**Problem to solve:** The word "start": say how many lines of the data below contain it, and give the number alone.

---- Records provided

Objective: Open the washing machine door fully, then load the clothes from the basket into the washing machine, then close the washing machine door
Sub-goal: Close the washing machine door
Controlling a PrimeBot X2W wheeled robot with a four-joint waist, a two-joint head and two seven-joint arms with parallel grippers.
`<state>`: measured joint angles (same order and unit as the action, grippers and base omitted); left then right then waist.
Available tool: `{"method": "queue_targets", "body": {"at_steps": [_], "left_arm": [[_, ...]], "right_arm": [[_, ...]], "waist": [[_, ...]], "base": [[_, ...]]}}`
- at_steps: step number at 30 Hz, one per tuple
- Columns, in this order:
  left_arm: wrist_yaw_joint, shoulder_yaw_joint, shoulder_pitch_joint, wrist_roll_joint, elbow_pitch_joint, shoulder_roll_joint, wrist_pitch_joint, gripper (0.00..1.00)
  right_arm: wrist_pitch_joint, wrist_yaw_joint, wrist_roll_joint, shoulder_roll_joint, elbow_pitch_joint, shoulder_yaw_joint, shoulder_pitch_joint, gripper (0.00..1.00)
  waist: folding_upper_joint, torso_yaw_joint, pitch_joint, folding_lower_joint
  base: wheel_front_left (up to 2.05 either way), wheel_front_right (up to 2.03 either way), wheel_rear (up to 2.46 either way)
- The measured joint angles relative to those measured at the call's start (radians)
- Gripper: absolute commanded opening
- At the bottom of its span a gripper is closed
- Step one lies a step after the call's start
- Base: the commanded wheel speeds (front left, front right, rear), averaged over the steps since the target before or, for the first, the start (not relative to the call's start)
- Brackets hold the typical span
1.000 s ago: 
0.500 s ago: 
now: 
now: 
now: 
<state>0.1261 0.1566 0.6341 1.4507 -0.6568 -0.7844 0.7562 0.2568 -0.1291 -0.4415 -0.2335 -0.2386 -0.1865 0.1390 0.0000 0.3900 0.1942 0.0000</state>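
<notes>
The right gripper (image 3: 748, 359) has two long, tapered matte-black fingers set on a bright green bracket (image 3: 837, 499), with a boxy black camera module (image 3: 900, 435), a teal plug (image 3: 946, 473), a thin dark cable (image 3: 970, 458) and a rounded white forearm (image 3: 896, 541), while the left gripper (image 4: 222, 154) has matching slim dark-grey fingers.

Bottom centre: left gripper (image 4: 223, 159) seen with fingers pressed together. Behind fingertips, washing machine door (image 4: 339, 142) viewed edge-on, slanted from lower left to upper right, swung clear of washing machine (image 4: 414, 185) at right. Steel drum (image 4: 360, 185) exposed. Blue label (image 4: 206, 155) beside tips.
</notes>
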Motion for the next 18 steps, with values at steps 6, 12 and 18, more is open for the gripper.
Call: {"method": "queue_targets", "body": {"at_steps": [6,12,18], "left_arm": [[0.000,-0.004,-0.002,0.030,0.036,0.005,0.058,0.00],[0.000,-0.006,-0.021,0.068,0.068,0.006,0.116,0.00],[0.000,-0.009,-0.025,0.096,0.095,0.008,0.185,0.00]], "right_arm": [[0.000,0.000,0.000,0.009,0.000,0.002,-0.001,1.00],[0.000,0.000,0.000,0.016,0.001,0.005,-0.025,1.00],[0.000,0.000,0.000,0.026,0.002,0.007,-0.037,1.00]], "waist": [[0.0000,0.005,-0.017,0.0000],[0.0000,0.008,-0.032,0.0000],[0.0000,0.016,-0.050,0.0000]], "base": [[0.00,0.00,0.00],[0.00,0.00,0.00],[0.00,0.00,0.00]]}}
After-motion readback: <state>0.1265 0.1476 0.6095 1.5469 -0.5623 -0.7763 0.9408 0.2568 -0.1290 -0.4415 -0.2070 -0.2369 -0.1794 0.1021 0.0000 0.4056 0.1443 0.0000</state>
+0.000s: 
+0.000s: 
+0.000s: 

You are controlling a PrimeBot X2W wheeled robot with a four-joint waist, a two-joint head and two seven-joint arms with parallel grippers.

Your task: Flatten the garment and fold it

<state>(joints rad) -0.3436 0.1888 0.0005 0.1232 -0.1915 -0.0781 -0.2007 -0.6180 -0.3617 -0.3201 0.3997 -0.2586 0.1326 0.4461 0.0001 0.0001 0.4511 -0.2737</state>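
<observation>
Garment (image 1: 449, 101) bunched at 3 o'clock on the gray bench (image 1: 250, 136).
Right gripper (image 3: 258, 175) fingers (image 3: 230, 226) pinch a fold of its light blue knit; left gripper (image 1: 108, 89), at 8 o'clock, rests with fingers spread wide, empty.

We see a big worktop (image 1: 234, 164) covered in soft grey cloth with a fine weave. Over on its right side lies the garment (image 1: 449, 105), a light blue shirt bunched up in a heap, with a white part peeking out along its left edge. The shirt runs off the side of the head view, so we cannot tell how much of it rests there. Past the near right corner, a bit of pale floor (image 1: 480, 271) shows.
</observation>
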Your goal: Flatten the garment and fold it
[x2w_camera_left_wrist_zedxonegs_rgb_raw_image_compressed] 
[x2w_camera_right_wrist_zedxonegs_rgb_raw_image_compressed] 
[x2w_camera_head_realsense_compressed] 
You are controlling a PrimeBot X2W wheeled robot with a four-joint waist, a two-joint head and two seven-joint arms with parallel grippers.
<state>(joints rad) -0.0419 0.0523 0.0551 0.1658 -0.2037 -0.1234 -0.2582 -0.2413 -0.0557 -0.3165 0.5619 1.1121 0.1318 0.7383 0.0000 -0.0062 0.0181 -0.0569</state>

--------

**Output of the task:** 3